BACKGROUND: Hyperthermic intraoperative intraperitoneal chemotherapy (HIPEC) is used to treat peritoneal surface-spreading malignancies to maximize local drug concentrations while minimizing systemic effects. The pharmacokinetic advantage of HIPEC is defined as the intraperitoneal to intravascular ratio of drug concentrations. We hypothesized that body surface area (BSA) would correlate with the pharmacokinetic advantage of HIPEC. Because oxaliplatin is administered in 5 % dextrose, we hypothesized that BSA would correlate with glycemia.
METHODS: We collected blood and peritoneal perfusate samples from ten patients undergoing HIPEC with a BSA-based dose of 250 mg/m(2) oxaliplatin, and measured drug concentrations by inductively coupled plasma mass spectrophotometry.

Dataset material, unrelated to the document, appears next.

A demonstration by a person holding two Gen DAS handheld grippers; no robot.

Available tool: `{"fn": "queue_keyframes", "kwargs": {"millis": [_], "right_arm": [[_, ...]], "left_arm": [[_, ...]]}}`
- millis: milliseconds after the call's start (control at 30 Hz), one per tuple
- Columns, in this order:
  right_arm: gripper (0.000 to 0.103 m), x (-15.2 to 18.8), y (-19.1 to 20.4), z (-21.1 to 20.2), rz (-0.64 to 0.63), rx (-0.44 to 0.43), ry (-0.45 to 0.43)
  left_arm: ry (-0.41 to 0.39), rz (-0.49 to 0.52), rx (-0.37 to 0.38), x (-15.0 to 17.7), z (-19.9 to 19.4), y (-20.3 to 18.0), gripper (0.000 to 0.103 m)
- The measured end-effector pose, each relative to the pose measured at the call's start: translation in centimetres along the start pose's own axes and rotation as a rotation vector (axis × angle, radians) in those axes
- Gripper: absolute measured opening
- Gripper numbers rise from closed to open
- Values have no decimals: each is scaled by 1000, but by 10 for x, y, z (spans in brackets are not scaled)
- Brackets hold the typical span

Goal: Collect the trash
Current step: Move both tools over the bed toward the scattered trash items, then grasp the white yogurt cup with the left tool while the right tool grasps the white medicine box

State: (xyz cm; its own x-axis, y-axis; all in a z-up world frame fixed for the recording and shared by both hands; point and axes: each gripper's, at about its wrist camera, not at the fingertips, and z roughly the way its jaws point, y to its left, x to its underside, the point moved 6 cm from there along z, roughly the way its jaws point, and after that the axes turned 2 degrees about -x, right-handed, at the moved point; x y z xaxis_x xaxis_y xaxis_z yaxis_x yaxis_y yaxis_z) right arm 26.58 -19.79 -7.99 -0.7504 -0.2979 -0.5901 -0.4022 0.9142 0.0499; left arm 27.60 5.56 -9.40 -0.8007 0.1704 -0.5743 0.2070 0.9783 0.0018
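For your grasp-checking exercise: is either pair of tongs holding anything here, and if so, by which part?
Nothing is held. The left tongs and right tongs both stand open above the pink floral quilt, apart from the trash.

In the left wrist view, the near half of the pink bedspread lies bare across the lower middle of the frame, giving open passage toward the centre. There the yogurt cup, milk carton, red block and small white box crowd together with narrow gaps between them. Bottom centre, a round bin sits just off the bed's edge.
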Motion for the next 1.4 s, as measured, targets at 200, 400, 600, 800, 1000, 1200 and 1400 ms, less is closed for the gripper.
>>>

We monitored blood glucose for 24 h postoperatively. Areas under concentration-time curves (AUC) were calculated by trapezoidal rule. Pharmacokinetic advantage was calculated by (AUC[peritoneal fluid]/AUC[plasma]). We used linear regression to test for statistical significance.
RESULTS: Higher BSA was associated with lower plasma oxaliplatin AUC (p = 0.0075) and with a greater pharmacokinetic advantage (p = 0.0198) over the 60-minute duration of HIPEC. No statistically significant relationships were found between BSA and blood glucose AUC or peak blood glucose levels.
CONCLUSIONS: Higher BSA is correlated with lower plasma drug levels and greater pharmacokinetic advantage in HIPEC, likely because of increased circulating blood volume with inadequate time for equilibration. Plasma glucose levels after oxaliplatin HIPEC were not clearly related to BSA.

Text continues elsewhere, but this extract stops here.